Foto: Maxime VerlagIn dieser betriebsamen Woche schaffte ich es eines Abends gleichsam zur Entspannung noch in dieses große vom Autoren Werner Aidn höchstpersönlich signierte Buch „Diamant“ hineinzulugen, das mir die Verlegerin Maxi Kutschera freundlicherweise für das fahrradjournal Wochenendgeschenk zugesandt hatte. Darin erzählt der Diamantsammler Aidn detailreich und spannend die wechselvolle Gründungs- und Firmengeschichte des traditionsreichen Zweiradherstellers. Von den Brüdern Nevoigt vor 1900 bis ungefähr zur Übernahme durch das amerikanische Unternehmen „Trek Bicycle“ im Jahre 2003. Ein weiteres Kapitel des Buches widmet sich dem „Radsport unter dem Namen Diamant“. Nicht umsonst schrieb Radsportlegende Täve Schur das Vorwort zum Buch. Ausgewählte Firmenkataloge und eine komplette Modellübersicht mit technischen Daten, Steuerkopfschildern und einer Liste der Rahmennummern ermöglichen die Identifizierung und zeitliche Einordnung für Sammler oder stolze Diamantradbesitzer/innen. Hinzu kommen rund 1000 Fotos, historische Abbildungen und Werbeplakate. Dazu bekrittelt Aidn selbst, dass er sich an der ein oder anderen Stelle eine bessere Fotoqualität gewünscht hätte. Ich dagegen räume ein, dass ich allein aufgrund der radhistorischen Faszination sowie der dargestellten Diamantfahrräder bald mehr Zeit mit dem Betrachten der Abbildungen verbrachte, als beim Durchblättern manch perfekt fotografierter Bike & Lifestyle-Fotobände der jüngeren Zeit. Einfach Klasse.

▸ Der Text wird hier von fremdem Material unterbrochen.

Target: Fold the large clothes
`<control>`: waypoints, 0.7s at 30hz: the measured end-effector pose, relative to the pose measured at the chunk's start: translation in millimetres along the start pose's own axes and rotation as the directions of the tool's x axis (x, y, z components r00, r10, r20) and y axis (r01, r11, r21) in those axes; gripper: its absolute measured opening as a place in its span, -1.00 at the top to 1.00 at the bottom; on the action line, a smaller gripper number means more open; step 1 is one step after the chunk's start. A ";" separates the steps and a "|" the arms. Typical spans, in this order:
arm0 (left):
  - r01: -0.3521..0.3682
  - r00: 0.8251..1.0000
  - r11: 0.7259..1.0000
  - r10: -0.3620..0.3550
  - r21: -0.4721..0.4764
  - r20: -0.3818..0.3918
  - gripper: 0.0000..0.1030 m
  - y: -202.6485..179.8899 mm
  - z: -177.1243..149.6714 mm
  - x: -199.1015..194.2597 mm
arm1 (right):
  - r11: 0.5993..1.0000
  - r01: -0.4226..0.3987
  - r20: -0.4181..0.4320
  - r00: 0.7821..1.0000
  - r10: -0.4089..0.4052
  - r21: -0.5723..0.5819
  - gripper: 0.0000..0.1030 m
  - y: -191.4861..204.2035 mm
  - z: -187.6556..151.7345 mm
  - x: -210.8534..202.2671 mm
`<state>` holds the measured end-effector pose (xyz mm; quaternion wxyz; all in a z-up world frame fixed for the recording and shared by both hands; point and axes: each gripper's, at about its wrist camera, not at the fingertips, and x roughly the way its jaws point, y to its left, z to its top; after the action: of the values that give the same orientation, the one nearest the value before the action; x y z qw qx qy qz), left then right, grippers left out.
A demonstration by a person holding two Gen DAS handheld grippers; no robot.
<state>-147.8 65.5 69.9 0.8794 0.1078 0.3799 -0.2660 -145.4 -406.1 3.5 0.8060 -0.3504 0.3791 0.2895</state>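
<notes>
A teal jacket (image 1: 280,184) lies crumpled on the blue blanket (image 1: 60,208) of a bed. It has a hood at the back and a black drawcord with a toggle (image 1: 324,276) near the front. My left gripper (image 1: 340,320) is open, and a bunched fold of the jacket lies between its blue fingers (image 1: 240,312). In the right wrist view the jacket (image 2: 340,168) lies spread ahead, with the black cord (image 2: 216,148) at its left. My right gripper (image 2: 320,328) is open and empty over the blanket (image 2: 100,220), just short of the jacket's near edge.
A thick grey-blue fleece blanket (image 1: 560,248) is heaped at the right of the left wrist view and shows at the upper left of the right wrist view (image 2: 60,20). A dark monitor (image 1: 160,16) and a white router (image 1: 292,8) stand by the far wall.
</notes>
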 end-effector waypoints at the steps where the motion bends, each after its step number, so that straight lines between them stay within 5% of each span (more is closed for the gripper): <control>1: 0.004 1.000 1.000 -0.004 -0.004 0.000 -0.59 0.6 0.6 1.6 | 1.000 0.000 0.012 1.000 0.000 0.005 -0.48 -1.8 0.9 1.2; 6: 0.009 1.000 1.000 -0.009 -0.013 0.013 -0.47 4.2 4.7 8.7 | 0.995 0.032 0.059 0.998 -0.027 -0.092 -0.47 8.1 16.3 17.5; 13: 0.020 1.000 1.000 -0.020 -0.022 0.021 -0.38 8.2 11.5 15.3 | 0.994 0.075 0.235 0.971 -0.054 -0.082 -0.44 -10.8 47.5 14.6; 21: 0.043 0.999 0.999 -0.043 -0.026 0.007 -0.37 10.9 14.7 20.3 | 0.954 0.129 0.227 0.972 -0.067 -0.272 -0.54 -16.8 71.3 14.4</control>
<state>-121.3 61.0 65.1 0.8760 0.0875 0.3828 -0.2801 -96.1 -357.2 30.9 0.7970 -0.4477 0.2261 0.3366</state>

Weitere Infos zum Buch: Diamant, Fahrräder, Motorräder, Radsport, Werner Aidn, MAXIME Verlag, Leipzig 2010, 288 Seiten; 22,5 x 31,6cm; Hardcover, über 1.000 meist farbige Abb., 59,80 Euro, www.maxime-verlag.de

Die Frage

Heute gilt es à la Quizshow die richtige Auswahl aus A, B oder C zu treffen. An einer Stelle im Buch mutmaßt der Autor, woher die Inspiration für den Firmenmamen “Diamant” kommen könnte:

A) Na, wegen des Diamantrahmens doch, ist schon klar!

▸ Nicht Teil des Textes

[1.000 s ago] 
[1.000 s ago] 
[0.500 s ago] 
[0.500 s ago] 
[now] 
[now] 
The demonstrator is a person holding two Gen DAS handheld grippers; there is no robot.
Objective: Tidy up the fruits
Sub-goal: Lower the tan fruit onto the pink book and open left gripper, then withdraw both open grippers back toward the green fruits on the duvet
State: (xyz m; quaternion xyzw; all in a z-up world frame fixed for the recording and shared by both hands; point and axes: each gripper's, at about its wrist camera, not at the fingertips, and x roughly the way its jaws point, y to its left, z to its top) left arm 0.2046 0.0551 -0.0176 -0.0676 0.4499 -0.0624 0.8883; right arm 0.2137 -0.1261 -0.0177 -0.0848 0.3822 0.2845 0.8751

B) Weil die Brüder Nevoigt früher Stahl-Schreibfedern aus sogenanntem „Diamant-Stahl” herstellten.

C) Ich weiß es, ich weiß es! Weil die dicke Cousine des einen Bruders, die nur herumsaß und dabei jede Menge Süßigkeiten aß und nur immer fetter wurde, die beiden Brüder so lange damit nervte, dass sie ihr doch einen Diamanten schenken könnten, jetzt, wo sie so erfolgreiche Unternehmer wären, bis sich die Brüder zuzwinkerten und ihr ein Fahrrad vor die Nase setzten …

Vielen Dank fürs Mitmachen. fahrradjournal wünscht viel Glück!